De telles querelles ne sont pas nouvelles : il existe depuis longtemps un conflit sur la question de savoir à qui incombe la responsabilité de la politique alimentaire entre les services de la santé et de l’agriculture de la Commission.
Ces questions ne sont pas forcément résolues aujourd’hui : selon le mémoire envoyé par Ursula von der Leyen, le Hongrois Olivér Várhelyi reste responsable de la sécurité alimentaire et de l’accessibilité financière, bien que le Luxembourgeois Christophe Hansen soit officiellement désigné comme « commissaire à l’agriculture et à l’alimentation ».
Pire encore, Várhelyi devra se battre avec Lahbib au sujet du nouveau département de la Commission pour la préparation aux situations d’urgence sanitaire (DG HERA).
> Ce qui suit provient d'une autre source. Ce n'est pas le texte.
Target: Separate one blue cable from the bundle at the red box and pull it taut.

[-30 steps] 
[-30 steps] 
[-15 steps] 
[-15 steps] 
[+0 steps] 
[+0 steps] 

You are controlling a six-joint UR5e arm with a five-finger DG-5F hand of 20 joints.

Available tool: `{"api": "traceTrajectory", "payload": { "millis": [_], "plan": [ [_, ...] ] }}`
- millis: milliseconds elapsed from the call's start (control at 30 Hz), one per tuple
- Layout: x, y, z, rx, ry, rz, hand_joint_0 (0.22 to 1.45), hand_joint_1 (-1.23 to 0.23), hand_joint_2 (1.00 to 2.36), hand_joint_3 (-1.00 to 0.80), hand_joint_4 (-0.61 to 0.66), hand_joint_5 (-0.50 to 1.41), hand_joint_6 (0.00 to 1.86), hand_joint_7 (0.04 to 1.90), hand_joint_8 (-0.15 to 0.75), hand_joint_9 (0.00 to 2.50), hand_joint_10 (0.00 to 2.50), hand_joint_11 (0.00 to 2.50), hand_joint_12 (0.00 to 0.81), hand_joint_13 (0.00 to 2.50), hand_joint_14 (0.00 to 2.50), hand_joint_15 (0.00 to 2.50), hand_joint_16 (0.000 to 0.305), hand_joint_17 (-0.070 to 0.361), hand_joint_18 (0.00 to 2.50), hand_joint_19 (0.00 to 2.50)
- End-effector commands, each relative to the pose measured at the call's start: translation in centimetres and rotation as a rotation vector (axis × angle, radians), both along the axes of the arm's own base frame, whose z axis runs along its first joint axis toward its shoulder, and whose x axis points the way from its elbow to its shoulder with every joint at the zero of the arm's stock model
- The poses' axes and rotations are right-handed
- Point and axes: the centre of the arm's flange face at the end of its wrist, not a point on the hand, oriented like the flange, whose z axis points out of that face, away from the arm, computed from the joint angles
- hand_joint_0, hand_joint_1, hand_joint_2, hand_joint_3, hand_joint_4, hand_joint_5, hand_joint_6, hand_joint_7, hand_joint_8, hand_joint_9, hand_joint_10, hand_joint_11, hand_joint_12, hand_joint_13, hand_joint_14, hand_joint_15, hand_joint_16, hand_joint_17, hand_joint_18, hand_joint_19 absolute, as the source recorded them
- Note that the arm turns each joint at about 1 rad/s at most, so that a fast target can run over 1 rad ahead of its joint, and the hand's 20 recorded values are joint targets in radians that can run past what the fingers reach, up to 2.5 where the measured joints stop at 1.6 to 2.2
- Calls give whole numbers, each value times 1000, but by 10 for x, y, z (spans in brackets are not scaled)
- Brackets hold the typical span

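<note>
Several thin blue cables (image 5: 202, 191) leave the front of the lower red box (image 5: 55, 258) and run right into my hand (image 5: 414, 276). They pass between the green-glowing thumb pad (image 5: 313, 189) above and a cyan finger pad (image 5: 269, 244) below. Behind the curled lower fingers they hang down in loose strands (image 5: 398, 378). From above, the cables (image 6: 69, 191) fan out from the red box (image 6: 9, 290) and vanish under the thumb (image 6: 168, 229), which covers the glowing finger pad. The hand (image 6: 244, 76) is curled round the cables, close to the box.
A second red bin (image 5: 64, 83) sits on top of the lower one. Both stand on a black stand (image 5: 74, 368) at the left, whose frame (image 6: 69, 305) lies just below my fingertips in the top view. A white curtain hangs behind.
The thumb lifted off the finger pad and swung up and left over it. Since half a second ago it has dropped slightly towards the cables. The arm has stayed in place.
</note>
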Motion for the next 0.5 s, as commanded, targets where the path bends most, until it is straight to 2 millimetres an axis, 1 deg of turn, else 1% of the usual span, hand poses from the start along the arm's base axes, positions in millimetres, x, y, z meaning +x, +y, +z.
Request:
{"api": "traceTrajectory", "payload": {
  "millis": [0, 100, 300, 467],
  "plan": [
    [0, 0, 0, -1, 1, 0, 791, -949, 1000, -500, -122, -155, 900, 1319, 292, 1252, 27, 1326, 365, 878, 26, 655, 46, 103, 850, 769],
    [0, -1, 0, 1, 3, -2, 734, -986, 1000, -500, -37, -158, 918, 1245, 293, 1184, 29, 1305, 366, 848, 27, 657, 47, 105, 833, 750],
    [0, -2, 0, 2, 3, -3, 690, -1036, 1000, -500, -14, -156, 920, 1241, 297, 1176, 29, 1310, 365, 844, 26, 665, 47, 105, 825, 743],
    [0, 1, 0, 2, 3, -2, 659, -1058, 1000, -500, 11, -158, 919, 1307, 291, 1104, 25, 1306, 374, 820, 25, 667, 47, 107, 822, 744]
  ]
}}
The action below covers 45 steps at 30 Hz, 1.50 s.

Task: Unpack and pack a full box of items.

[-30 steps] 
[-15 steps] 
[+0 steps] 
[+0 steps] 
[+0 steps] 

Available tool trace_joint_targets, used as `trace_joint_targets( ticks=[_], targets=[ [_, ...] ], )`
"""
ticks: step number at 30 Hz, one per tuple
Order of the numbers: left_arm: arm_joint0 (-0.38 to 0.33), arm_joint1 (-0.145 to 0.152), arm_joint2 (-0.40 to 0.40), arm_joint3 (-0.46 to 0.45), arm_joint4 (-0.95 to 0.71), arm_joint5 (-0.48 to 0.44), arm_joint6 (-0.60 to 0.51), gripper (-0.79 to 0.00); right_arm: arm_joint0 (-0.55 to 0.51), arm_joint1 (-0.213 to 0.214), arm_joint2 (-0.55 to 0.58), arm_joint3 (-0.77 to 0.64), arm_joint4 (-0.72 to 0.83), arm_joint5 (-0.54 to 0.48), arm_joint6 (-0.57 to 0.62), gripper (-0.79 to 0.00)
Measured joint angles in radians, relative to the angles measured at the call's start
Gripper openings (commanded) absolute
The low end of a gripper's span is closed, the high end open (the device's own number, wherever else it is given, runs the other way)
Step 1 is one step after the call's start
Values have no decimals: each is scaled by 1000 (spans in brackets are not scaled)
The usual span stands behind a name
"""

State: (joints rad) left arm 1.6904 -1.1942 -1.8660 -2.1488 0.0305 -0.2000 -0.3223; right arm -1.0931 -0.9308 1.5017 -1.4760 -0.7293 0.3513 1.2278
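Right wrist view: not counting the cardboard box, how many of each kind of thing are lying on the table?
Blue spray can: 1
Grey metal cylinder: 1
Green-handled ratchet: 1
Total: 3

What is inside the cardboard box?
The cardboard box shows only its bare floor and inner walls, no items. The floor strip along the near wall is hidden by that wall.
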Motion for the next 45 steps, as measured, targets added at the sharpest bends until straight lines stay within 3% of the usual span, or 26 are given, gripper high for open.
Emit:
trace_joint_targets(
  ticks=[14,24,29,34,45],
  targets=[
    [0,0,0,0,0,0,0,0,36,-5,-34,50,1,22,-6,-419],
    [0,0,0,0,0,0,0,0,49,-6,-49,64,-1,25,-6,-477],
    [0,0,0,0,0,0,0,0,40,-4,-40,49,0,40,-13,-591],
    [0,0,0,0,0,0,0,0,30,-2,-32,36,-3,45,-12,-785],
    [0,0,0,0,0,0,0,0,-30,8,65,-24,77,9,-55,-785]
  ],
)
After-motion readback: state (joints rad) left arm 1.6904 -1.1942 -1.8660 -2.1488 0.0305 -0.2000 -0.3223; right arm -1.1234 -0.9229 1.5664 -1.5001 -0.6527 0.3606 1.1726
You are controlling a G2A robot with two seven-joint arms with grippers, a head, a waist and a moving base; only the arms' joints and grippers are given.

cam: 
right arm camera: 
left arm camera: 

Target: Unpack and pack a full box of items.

Parmi ses tâches en tant que commissaire à la Méditerranée, la Croate Dubravka Šuica est invitée à régler les tensions au Moyen-Orient, en « promouvant toutes les mesures nécessaires à une solution à deux États » au conflit entre Israël et les territoires palestiniens.
Cela peut paraître une tâche ardue pour l’ancien maire de Dubrovnik, dont les responsabilités précédentes comprenaient la préparation d’un rapport sur la démographie et l’organisation de la Conférence sur l’avenir de l’Europe.
Cela pourrait également signifier des heurts avec l’Estonienne Kaja Kallas, responsable de la politique étrangère globale de l’UE.
La coopération entre les deux « n’est pas encore claire », a déclaré aujourd’hui un haut responsable de la commission ; alors que Kallas traitera des « questions de guerre et de paix », la nécessité de voyages fréquents dans la région signifie que c’est une tâche trop importante pour une seule personne, a ajouté le responsable, s’exprimant sous couvert d’anonymat.
Problème d’audition
Dans certains cas, les choix de von der Leyen pourraient entraîner des problèmes lorsqu’elle soumettra sa liste à la confirmation du Parlement européen.
Parallèlement à son mandat sur le climat, le Néerlandais Wopke Hoekstra s’est vu confier la responsabilité des impôts – bien qu’il soit ministre des Finances d’un pays qui est depuis longtemps dans le collimateur de Bruxelles pour sa planification fiscale agressive, et que la fuite des Paradise Papers de 2021 ait révélé ses liens avec les îles Vierges, un paradis fiscal.
L’Irlandais Michael McGrath pourrait également être sous le feu des critiques pour s’être opposé au référendum de 2018 visant à légaliser l’avortement.
Le sujet n’est qu’indirectement lié au portefeuille de la justice qui lui a été confié.
Mais c’est aussi le genre de problème qui résonne à Bruxelles, comme l’a découvert Roberta Metsola, de Malte, lorsque son opposition de longue date à l’avortement a presque contrecarré sa candidature à la présidence du Parlement européen en 2022.
Gerardo Fortuna a contribué au reportage.